Author: arkurth
Date: Thu Aug 10 15:30:53 2017
New Revision: 1804679
URL: http://svn.apache.org/viewvc?rev=1804679&view=rev
Log:
VCL-1073
Added '&' after call to shutdown in Linux.pm::reboot and Linux.pm::shutdown so
that they doesn't wait for the command to complete. Added 'max_attempts' = 1
argument to execute call so that multiple attempts aren't tried if the
connection is quickly broken after the reboot starts. Removed error checking on
the result of executing this command. Later on, the code waits for the computer
to either shut down or not respond to ping and monitors the reboot. If the
shutdown command failed for some reason, the code would still attempt a hard
reset or power off.
Other
Moved activate_interfaces call to earlier in Linux.pm::post_load. It was being
called after update_public_ip_address, synchronize_time, and possibly other
steps that would require the interfaces to be up.
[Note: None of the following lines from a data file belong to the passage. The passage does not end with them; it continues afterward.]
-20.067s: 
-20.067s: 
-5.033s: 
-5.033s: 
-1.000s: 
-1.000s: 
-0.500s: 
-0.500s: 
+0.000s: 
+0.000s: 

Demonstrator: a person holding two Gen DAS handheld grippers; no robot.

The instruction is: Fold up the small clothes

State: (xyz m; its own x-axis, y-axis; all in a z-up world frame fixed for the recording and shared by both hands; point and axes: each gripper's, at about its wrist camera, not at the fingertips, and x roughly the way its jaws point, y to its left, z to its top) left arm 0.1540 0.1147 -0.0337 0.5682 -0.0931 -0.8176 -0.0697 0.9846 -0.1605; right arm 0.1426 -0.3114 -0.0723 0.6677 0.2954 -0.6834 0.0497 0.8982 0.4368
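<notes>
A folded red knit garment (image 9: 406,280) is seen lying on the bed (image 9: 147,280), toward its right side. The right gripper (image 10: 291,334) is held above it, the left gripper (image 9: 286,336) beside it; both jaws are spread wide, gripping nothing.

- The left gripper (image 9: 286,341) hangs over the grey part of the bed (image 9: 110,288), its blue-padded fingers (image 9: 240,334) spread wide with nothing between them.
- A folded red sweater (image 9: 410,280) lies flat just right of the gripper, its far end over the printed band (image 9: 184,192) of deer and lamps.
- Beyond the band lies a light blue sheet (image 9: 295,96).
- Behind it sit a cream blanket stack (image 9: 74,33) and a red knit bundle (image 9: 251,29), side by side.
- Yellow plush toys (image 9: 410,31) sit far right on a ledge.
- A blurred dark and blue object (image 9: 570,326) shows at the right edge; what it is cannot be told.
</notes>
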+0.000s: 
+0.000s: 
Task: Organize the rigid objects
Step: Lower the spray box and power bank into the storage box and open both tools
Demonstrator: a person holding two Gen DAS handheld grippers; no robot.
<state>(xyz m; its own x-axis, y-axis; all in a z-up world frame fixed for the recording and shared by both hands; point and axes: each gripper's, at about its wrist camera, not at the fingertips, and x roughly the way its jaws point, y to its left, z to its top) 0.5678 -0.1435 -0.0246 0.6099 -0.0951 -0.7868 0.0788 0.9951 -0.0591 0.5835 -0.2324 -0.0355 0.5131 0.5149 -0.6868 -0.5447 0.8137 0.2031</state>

Replaced duplicated code
calling ifup in Linux.pm::activate_interfaces with call to
start_network_interface.
Modified:
vcl/trunk/managementnode/lib/VCL/Module/OS/Linux.pm
Modified: vcl/trunk/managementnode/lib/VCL/Module/OS/Linux.pm
URL:
http://svn.apache.org/viewvc/vcl/trunk/managementnode/lib/VCL/Module/OS/Linux.pm?rev=1804679&r1=1804678&r2=1804679&view=diff
==============================================================================
--- vcl/trunk/managementnode/lib/VCL/Module/OS/Linux.pm (original)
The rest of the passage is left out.